EXERCISE BRIEF:
Beginning with the line that holds "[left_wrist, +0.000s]", write out the remaining lines of the material exactly, the last line included.

MATERIAL PROVIDED:
--

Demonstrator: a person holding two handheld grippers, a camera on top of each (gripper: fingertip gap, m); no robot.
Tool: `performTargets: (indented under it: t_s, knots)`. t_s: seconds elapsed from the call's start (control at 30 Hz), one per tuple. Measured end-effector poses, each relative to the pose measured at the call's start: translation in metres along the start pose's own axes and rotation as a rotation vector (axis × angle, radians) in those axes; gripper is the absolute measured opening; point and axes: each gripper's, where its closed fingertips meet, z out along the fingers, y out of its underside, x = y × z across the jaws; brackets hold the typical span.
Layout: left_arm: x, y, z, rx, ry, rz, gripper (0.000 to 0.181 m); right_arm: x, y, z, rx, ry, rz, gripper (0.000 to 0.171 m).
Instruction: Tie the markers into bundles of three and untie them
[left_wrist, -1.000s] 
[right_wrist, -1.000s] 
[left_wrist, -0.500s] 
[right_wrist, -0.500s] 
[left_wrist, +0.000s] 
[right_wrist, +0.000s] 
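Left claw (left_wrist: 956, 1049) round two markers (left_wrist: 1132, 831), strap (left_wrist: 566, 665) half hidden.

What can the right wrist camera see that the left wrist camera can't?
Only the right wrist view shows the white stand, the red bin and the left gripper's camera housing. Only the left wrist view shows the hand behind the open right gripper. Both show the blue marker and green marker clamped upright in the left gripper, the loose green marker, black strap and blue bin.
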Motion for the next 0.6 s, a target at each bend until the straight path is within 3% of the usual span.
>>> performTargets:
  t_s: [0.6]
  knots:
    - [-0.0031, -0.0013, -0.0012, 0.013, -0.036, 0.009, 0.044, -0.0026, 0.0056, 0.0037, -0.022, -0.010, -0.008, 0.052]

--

WRITTEN RESPONSE:
[left_wrist, +0.000s] 
[right_wrist, +0.000s] 
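Left claw (left_wrist: 956, 1049) round two markers (left_wrist: 1132, 831), strap (left_wrist: 566, 665) half hidden.

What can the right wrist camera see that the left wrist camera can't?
Only the right wrist view shows the white stand, the red bin and the left gripper's camera housing. Only the left wrist view shows the hand behind the open right gripper. Both show the blue marker and green marker clamped upright in the left gripper, the loose green marker, black strap and blue bin.
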Motion for the next 0.6 s, a target at each bend until the straight path is within 3% of the usual span.
>>> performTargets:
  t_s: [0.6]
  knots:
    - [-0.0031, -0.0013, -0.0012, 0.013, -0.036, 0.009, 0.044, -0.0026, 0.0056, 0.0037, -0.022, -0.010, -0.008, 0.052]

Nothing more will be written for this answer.